Your assignment - In the records below, count the lines that have "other" and answer with the number alone.

─── Materials provided ───

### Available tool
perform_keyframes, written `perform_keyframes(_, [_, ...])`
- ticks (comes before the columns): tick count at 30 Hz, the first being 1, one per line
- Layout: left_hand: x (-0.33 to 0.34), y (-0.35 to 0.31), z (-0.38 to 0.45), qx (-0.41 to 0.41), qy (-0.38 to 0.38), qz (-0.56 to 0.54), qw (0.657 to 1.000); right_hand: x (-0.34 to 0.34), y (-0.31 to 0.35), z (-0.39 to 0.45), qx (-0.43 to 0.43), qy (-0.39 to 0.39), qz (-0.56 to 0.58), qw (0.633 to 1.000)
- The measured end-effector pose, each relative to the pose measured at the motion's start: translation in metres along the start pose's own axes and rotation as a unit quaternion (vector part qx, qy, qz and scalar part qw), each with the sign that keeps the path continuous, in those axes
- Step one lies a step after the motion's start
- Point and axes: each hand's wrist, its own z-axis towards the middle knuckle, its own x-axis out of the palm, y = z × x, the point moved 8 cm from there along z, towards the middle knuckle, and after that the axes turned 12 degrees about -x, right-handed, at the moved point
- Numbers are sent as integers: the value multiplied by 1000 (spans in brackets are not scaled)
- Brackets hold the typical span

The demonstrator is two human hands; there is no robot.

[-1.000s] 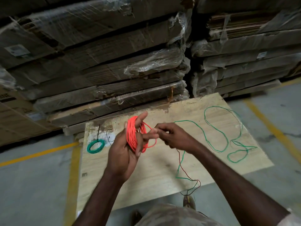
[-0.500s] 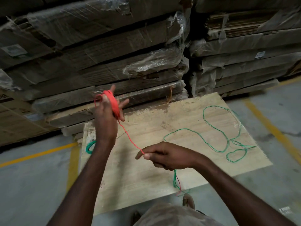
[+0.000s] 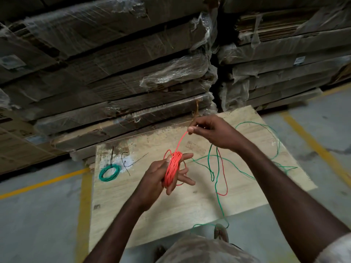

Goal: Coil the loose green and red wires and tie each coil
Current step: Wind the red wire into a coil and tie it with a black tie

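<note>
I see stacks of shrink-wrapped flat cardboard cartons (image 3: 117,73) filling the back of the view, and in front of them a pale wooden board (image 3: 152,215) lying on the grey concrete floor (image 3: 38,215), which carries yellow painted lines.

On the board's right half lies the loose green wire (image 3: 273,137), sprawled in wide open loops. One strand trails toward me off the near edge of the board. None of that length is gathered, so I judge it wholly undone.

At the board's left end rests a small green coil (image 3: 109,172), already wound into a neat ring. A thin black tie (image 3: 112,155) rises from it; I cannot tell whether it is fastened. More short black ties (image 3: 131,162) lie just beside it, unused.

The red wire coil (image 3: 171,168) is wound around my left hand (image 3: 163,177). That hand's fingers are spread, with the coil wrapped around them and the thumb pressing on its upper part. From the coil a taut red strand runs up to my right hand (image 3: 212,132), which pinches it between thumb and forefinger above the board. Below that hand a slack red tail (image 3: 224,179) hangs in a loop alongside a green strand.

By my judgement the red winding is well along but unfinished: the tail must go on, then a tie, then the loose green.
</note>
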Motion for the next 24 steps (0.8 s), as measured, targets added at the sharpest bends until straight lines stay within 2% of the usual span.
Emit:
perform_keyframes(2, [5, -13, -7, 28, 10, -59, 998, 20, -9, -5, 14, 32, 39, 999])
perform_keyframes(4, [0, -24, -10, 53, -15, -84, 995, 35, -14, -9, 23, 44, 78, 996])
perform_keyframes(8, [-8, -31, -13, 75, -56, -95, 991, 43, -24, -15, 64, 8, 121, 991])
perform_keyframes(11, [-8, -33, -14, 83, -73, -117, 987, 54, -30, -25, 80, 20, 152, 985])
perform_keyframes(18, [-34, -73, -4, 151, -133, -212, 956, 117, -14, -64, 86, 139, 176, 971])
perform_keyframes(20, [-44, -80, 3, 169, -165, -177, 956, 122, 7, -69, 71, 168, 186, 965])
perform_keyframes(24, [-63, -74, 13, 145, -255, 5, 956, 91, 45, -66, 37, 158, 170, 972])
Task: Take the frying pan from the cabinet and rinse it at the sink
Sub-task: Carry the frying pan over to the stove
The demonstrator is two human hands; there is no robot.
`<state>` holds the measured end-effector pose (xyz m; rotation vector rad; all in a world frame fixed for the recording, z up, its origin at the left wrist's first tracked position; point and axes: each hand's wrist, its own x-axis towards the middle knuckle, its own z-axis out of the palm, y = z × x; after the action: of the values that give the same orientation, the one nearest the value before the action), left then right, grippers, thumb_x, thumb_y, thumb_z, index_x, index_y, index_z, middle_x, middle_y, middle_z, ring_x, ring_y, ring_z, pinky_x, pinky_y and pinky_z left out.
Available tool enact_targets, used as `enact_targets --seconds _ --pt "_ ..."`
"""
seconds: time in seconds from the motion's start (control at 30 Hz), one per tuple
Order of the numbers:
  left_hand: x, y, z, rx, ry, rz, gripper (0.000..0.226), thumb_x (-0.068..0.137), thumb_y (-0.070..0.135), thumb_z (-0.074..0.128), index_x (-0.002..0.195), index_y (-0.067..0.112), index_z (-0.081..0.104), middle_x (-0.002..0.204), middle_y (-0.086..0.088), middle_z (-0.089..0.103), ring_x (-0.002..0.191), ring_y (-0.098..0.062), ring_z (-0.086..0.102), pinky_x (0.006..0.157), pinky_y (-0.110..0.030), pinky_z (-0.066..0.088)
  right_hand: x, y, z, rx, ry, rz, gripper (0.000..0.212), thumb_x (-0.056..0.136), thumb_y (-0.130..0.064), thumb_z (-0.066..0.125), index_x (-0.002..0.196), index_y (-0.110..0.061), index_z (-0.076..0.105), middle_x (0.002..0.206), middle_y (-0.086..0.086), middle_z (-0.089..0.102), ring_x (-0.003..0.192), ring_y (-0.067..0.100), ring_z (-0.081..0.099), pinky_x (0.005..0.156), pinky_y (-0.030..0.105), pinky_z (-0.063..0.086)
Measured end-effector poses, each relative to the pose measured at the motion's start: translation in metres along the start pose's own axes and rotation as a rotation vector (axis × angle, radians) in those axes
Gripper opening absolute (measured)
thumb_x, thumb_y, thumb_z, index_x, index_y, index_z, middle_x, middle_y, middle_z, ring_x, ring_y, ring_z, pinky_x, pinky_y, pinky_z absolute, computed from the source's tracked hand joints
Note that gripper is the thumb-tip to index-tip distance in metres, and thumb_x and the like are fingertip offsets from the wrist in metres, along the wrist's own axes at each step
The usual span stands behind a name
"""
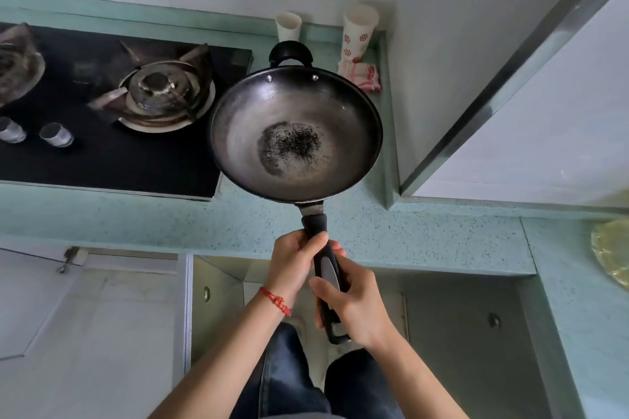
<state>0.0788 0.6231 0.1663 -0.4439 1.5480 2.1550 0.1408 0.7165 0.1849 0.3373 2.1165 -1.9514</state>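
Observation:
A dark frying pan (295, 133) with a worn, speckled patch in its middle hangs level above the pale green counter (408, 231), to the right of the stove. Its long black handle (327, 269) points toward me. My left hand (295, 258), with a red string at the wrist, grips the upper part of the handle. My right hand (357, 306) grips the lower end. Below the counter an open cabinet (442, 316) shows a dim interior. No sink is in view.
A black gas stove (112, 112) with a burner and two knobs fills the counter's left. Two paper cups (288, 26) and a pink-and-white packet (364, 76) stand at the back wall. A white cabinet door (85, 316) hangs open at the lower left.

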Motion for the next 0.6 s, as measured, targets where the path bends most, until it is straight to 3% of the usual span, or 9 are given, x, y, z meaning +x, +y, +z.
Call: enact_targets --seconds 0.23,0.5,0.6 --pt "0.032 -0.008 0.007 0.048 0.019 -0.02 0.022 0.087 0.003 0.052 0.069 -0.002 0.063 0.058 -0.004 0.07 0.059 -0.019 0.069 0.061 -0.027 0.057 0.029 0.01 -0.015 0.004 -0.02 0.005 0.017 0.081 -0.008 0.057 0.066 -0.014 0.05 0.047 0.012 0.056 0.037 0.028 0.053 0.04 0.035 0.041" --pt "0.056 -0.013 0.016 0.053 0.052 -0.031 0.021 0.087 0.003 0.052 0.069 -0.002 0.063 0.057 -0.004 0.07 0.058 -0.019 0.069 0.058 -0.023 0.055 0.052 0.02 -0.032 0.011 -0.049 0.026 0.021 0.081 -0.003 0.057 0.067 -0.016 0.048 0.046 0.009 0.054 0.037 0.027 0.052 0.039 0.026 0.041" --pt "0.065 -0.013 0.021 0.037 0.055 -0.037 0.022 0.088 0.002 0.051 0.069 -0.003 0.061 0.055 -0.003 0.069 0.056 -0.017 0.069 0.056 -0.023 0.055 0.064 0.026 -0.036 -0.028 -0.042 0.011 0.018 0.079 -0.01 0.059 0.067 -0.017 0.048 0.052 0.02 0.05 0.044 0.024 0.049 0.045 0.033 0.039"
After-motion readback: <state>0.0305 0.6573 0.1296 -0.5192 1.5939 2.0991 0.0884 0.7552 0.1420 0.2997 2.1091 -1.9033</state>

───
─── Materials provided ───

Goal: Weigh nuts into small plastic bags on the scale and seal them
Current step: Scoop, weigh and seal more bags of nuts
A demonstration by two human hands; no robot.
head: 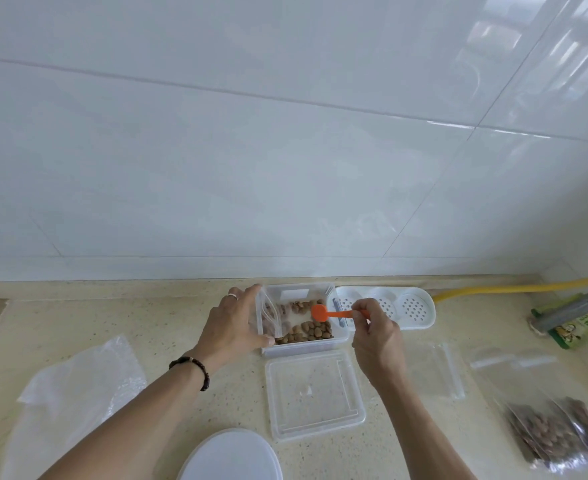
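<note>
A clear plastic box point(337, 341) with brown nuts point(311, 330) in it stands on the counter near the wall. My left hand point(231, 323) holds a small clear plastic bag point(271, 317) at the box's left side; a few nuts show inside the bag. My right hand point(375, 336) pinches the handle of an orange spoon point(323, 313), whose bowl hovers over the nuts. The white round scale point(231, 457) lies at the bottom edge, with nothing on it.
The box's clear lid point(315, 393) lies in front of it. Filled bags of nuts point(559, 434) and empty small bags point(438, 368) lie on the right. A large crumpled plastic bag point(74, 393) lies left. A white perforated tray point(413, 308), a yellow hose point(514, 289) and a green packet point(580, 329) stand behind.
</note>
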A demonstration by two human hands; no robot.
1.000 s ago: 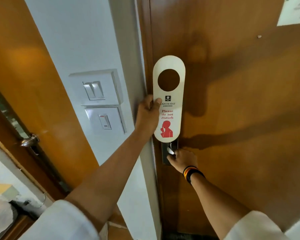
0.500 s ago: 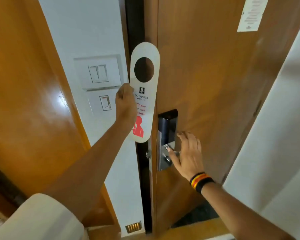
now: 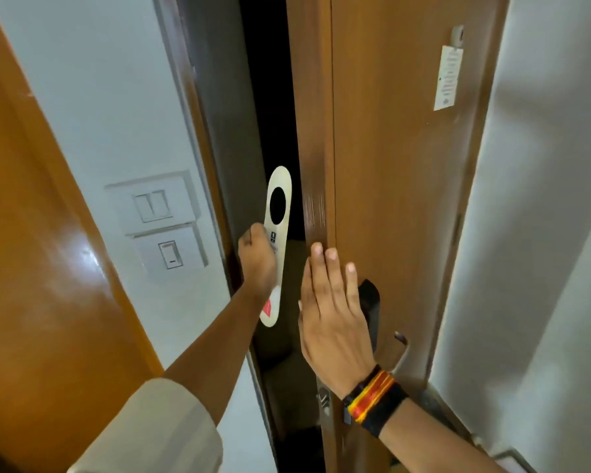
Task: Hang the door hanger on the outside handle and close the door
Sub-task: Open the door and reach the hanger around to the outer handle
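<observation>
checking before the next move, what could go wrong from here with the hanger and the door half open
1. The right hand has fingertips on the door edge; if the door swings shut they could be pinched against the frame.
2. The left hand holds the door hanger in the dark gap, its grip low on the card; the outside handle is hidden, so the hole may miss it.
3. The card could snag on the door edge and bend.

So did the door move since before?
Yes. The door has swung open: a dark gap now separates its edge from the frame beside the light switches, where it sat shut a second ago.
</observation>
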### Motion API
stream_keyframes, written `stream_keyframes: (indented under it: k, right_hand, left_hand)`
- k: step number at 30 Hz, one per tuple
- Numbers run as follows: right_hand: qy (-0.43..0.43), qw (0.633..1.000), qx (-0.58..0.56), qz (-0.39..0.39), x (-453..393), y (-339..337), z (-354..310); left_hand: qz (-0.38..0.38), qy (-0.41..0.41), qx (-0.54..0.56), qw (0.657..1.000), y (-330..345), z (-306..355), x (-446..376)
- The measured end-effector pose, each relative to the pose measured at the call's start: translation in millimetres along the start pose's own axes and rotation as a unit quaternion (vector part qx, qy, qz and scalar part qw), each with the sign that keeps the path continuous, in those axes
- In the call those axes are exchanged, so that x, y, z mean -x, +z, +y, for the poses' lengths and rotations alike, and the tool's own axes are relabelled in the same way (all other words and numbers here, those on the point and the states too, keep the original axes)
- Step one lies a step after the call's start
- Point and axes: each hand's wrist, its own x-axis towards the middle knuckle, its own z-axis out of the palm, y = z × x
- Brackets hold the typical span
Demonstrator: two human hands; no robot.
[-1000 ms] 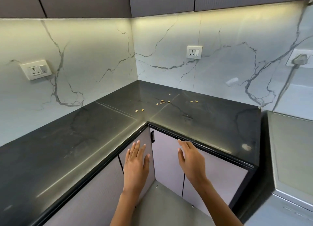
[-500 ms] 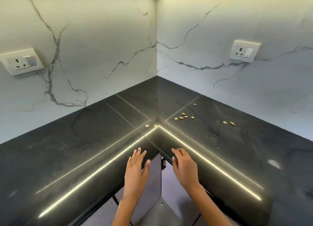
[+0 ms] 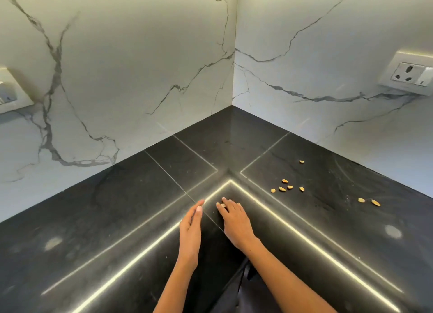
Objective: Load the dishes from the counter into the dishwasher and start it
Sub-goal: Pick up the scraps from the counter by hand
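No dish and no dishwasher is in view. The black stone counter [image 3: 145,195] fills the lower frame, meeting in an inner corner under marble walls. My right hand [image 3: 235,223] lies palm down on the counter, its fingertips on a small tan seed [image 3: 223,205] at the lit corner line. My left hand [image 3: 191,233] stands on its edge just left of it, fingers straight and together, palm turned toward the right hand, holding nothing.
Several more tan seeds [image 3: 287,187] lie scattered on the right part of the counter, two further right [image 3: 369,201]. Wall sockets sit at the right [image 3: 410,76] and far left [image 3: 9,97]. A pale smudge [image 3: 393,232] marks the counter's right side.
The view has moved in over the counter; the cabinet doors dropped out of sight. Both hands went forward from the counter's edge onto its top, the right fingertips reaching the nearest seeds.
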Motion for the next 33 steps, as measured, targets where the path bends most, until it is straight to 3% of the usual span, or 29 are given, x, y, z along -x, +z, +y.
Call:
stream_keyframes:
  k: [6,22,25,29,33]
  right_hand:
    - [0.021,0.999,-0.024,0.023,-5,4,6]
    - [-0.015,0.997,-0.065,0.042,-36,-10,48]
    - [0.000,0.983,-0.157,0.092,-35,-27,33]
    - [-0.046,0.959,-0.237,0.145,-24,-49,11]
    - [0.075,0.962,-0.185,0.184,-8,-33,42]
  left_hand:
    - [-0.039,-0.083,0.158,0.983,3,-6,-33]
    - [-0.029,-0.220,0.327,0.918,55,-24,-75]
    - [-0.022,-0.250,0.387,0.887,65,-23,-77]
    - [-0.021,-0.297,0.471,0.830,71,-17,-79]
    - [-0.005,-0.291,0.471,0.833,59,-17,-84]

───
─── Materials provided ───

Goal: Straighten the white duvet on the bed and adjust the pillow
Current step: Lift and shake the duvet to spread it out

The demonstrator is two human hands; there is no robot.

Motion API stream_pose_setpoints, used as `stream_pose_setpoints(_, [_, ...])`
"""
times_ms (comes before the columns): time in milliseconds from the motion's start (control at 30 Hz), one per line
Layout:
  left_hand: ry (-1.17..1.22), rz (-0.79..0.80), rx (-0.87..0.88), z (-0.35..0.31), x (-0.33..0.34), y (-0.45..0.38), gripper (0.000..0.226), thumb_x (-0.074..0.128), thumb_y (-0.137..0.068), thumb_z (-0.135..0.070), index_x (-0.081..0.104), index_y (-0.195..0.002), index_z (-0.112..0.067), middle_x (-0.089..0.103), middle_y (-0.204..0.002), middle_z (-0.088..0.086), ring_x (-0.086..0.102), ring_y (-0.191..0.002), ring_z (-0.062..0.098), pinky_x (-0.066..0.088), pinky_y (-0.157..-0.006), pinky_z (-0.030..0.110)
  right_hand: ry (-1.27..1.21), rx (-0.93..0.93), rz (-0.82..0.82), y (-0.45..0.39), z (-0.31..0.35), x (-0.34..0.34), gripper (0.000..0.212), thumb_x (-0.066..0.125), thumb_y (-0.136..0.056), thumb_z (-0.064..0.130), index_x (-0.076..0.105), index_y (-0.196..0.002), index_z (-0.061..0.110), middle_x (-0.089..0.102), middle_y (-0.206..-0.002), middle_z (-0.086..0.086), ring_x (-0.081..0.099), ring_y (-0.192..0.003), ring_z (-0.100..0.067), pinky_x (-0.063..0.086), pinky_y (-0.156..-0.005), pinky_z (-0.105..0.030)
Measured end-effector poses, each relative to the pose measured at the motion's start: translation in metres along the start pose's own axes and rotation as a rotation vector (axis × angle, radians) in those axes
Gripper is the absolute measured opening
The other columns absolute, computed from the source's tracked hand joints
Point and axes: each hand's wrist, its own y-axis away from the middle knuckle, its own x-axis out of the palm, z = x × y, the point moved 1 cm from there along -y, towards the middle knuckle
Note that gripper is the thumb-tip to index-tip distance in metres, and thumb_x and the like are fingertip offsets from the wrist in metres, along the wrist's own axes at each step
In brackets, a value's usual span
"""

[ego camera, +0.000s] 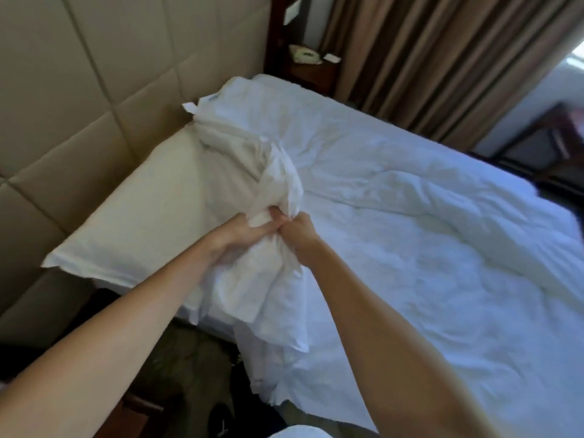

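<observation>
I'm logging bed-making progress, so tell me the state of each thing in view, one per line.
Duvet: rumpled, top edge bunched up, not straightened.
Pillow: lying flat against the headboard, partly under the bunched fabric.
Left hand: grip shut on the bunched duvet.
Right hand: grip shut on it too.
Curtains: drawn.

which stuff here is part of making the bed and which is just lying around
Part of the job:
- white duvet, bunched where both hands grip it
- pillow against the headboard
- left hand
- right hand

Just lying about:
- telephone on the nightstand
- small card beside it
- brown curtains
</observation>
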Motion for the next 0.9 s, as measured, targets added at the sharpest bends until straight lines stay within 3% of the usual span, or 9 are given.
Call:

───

Answer to the exercise - 2